**Work task:** Transcribe the whole listing exactly, but do not carry over its pictures.

**Input data:**

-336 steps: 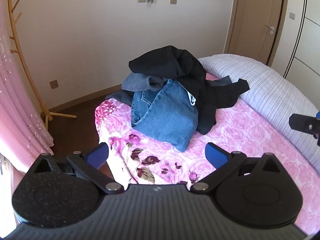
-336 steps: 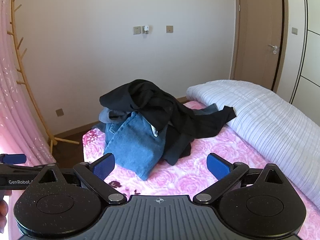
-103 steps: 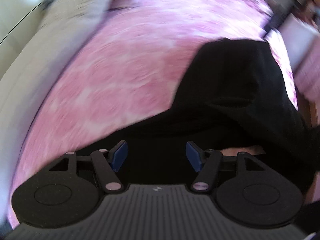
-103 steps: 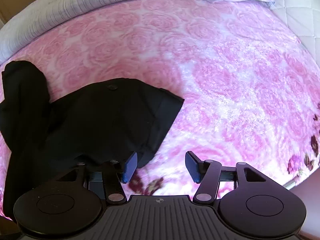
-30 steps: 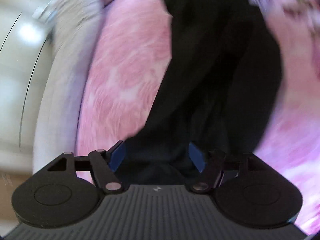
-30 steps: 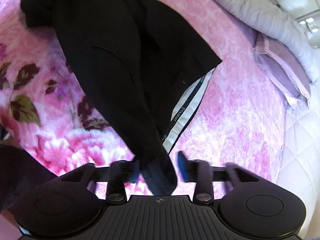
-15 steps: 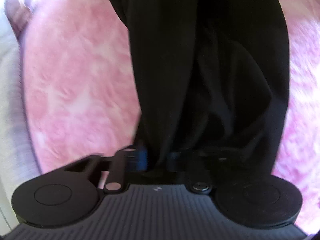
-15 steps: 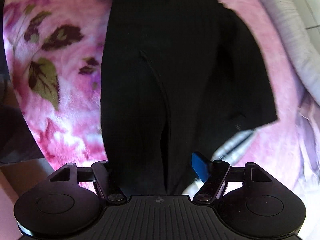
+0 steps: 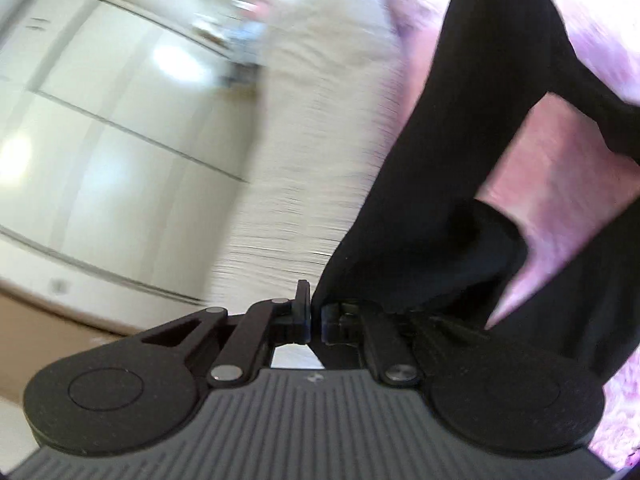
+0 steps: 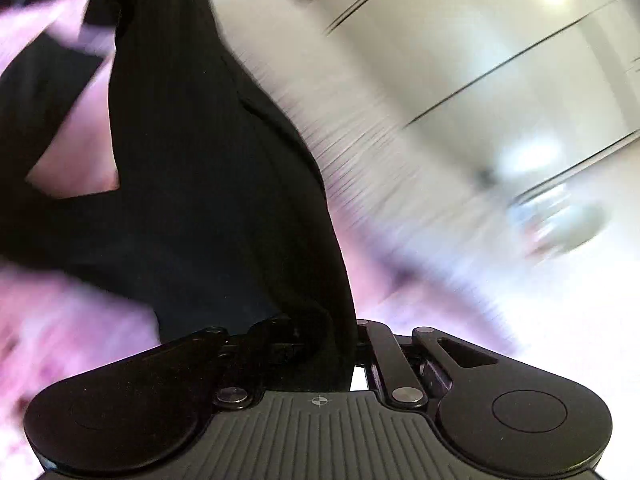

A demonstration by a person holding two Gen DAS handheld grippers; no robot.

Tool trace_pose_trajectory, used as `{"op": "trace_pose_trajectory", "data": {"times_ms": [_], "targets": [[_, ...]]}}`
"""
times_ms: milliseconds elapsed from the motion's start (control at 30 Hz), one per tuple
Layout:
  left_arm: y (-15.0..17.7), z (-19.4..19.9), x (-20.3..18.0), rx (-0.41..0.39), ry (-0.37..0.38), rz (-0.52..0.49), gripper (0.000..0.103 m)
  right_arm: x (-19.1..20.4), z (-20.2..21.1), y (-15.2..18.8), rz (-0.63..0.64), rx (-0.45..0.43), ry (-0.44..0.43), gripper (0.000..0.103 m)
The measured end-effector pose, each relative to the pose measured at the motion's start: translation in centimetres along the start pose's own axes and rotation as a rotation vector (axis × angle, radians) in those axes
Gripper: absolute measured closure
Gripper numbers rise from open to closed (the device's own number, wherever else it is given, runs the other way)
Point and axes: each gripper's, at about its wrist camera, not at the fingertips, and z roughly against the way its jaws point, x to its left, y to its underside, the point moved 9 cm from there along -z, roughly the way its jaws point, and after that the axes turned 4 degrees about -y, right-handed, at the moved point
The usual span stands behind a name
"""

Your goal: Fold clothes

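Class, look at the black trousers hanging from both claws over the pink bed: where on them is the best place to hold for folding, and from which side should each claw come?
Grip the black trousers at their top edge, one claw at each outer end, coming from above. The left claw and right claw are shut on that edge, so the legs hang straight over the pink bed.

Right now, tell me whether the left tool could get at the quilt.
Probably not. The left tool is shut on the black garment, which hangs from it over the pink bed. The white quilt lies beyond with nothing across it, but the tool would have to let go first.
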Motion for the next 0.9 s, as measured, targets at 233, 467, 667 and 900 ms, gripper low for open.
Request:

**Response for this exercise:**
-336 steps: 
-336 steps: 
-103 steps: 
-103 steps: 
-30 steps: 
-30 steps: 
-15 steps: 
-15 steps: 
+0 steps: 
+0 steps: 

A demonstration by a person holding two Gen DAS handheld grippers; no robot.

Tool trace_pose_trajectory, used as `{"op": "trace_pose_trajectory", "data": {"times_ms": [_], "targets": [[_, ...]]}}`
"""
times_ms: milliseconds elapsed from the motion's start (control at 30 Hz), one per tuple
Layout:
  left_arm: y (-15.0..17.7), z (-19.4..19.9), x (-20.3..18.0), rx (-0.41..0.39), ry (-0.37..0.38), rz (-0.52..0.49), gripper (0.000..0.103 m)
  right_arm: x (-19.1..20.4), z (-20.2..21.1), y (-15.2..18.8), rz (-0.63..0.64), rx (-0.45..0.43), ry (-0.44..0.43), gripper (0.000..0.103 m)
The measured end-effector pose, each relative to the pose measured at the motion's start: translation in centimetres along the start pose's own axes and rotation as a rotation vector (axis × angle, radians) in those axes
Gripper: absolute measured closure
Gripper numbers rise from open to closed (the device's own number, wherever else it is given, runs the other way)
Point and axes: each gripper's, at about its wrist camera, not at the fingertips, and z roughly against the way its jaws point, x to its left, y to its underside, the point moved 9 cm from there along -z, roughly the way its jaws point, and after that the axes turned 4 degrees about -y, right-handed, at the moved point
The usual span stands behind a name
"""

Your goal: Fold clothes

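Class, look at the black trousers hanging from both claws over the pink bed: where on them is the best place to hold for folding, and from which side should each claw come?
Grip the black trousers at their top edge, one claw at each outer end, coming from above. The left claw and right claw are shut on that edge, so the legs hang straight over the pink bed.

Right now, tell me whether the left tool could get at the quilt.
Probably not. The left tool is shut on the black garment, which hangs from it over the pink bed. The white quilt lies beyond with nothing across it, but the tool would have to let go first.
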Motion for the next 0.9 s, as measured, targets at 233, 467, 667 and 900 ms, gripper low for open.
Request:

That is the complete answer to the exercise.